= Strategy of Technology =

Doctrine on how countries use technology to their advantage

The Strategy of Technology doctrine involves a country using its advantage in technology to create and deploy weapons of sufficient power and numbers so as to overawe or beggar its opponents, forcing them to spend their limited resources on developing hi-tech countermeasures and straining their economy.

In 1983, the US Defense Intelligence Agency established a classified program, Project Socrates, led by physicist Michael Sekora, to discover why the United States was losing its economic competitiveness to Japan and other countries.

The Strategy of Technology is described in the eponymous book written by Stefan T. Possony, Jerry Pournelle and Francis X. Kane (Col., USAF, and ret.) in 1970. This was required reading in the U.S. service academies, the Air War College, and the National War College during the latter half of the Cold War.

==Cold War==

The classic example of the successful deployment of this strategy was the nuclear build-up between the U.S. and U.S.S.R. during the Cold War.

Some observers believe that the Vietnam War was a necessary attritive component to this war — Soviet industrial capacity was diverted to conventional arms in North Vietnam, rather than development of new weapons and nuclear weapons — but evidence would need to be found that the then-current administration of the US saw it thus. Current consensus and evidence holds that it was but a failed defensive move in the Cold War, in the context of the Domino Doctrine.

The coup-de-grace is variously opined to be Stealth technology especially as embodied in the cruise missile, which would have required an unattainable number of installations to secure the Soviet border; the Gulf War, which proved stealth and easily overcame Soviet-doctrine Iraqi forces; or Ronald Reagan's Strategic Defense Initiative, a clear attempt to obsolesce the Soviet nuclear arsenal, creating an immense expense for the Soviets to maintain parity.

==Opposing views and controversies==

It is argued that the strategy was not a great success in the Cold War; that the Soviet Union did little to try to keep up with the SDI system, and that the War in Afghanistan caused a far greater drain on Soviet resources.
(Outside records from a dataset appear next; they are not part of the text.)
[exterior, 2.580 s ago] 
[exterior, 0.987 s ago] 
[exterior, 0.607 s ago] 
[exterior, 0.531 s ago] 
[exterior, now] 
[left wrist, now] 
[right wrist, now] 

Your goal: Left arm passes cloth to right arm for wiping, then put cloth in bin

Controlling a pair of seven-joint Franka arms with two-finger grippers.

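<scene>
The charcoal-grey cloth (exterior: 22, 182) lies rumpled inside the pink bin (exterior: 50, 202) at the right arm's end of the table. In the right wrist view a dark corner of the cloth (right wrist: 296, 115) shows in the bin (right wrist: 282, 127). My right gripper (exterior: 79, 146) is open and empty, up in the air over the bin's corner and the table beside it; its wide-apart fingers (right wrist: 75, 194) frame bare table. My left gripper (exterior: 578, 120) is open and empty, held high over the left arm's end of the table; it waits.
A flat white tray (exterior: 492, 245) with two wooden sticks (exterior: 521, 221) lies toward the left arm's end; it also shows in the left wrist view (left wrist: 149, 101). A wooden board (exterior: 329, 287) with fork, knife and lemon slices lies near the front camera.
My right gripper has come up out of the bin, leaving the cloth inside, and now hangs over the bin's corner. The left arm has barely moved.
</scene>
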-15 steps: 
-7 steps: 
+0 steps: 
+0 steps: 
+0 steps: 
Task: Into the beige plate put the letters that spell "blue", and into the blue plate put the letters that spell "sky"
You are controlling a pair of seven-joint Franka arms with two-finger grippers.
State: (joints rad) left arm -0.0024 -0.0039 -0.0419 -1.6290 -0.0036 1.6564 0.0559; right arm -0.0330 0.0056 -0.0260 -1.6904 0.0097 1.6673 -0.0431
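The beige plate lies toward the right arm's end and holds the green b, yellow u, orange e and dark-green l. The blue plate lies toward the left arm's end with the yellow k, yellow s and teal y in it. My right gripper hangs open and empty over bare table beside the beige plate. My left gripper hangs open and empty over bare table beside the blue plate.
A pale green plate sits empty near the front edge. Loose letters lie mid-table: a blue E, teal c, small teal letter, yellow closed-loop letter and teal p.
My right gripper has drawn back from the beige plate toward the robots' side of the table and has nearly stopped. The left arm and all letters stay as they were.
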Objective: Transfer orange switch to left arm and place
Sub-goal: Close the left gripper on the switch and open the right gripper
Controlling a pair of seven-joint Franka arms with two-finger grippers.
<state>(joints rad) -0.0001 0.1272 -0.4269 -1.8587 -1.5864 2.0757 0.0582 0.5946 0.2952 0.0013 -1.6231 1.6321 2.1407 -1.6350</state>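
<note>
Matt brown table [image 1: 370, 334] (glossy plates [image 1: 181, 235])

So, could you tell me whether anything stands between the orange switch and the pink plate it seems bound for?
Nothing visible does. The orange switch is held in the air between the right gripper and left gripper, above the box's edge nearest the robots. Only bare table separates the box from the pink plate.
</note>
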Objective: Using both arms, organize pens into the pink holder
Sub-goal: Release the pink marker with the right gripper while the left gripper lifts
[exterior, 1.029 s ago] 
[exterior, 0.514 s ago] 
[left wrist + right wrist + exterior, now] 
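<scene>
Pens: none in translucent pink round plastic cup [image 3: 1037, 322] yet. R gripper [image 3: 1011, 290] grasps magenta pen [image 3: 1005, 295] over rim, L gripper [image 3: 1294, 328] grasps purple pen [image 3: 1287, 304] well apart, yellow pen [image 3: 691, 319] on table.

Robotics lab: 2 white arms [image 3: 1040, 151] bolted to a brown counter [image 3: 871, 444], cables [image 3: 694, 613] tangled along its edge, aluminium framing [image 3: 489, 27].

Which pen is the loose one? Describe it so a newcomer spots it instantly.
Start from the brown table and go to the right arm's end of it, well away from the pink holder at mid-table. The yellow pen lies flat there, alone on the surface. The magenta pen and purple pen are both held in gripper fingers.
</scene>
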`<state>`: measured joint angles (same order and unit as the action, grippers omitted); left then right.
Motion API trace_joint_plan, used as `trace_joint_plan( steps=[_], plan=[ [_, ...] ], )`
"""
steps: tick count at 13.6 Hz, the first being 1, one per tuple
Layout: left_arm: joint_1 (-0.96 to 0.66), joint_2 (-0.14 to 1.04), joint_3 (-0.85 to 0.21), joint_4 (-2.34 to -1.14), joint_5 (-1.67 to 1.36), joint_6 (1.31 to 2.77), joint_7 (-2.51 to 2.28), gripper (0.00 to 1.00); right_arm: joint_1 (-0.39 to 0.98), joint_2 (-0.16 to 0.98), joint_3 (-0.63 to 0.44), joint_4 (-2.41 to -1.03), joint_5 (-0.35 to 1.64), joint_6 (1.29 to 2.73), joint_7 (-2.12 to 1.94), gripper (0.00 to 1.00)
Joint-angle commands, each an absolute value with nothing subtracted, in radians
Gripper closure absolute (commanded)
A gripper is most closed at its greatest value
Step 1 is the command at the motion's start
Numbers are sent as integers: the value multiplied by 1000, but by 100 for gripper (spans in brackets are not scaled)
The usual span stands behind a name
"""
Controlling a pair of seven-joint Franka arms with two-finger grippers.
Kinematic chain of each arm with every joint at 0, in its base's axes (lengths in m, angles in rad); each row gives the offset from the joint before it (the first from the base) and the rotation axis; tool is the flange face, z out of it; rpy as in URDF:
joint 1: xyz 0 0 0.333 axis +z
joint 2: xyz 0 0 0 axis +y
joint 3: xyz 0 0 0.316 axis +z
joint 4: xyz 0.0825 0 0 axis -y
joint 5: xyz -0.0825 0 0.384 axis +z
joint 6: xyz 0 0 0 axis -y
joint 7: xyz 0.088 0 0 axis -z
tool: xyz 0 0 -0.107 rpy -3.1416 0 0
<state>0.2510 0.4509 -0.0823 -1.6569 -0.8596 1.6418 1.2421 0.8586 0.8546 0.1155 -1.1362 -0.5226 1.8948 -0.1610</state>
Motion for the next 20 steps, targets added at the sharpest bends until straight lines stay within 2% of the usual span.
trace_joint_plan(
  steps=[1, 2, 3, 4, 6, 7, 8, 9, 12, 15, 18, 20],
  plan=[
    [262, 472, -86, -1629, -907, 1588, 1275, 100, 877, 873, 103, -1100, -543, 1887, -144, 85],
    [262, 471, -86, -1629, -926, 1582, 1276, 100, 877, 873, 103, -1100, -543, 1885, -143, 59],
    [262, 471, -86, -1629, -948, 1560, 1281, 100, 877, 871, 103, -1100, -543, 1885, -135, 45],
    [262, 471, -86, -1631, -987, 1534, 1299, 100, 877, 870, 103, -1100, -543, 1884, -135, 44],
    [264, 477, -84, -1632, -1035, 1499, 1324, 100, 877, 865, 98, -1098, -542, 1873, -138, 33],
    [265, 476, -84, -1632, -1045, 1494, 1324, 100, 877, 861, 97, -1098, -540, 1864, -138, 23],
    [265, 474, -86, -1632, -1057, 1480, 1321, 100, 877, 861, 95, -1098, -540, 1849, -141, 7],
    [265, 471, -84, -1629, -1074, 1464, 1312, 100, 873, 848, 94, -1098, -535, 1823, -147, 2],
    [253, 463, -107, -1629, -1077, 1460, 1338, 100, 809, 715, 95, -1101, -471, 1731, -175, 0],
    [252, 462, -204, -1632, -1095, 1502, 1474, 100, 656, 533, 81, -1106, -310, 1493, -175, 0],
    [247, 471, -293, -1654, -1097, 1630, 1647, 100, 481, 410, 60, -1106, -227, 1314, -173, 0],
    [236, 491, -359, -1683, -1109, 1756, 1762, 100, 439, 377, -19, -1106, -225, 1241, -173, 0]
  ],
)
However, the Soviets spent a colossal amount of money on their Buran space shuttle in an attempt to compete with a perceived military threat from the American Space Shuttle program, which was to be used in the SDI.

There is a further consideration. It is not seriously in doubt that despite the excellent education and training of Soviet technologists and scientists, it was the nations of Europe and North America, in particular the United States, which made most of the running in technical development.

The Soviet Union did have some extraordinary technical breakthroughs of their own. For example: the 15% efficiency advantage of Soviet rocket engines which used exhaust gases to power the fuel pumps, or the VA-111 Shkval supersonic cavitation torpedo. It was also able to use both its superlative espionage arm and the inherent ability of central planning to concentrate resources to great effect.

But the United States found a way to use its opponent's strengths for its own purposes. In the late 1990s, it emerged that many stolen technological secrets were funnelled by an arm of American intelligence to the Soviet Union. The documents were real. They were of versions of the product which contained a critical but not obvious flaw.

Such was the complexity and depth of the stolen secrets that to check them, would have required an effort almost as great as developing a similar product from scratch. Such an effort was possible in nations of the West because the cost could be defrayed by commercial sales. In Soviet states this was not an option. This sort of technological jiu-jitsu may set the pattern of future engagements.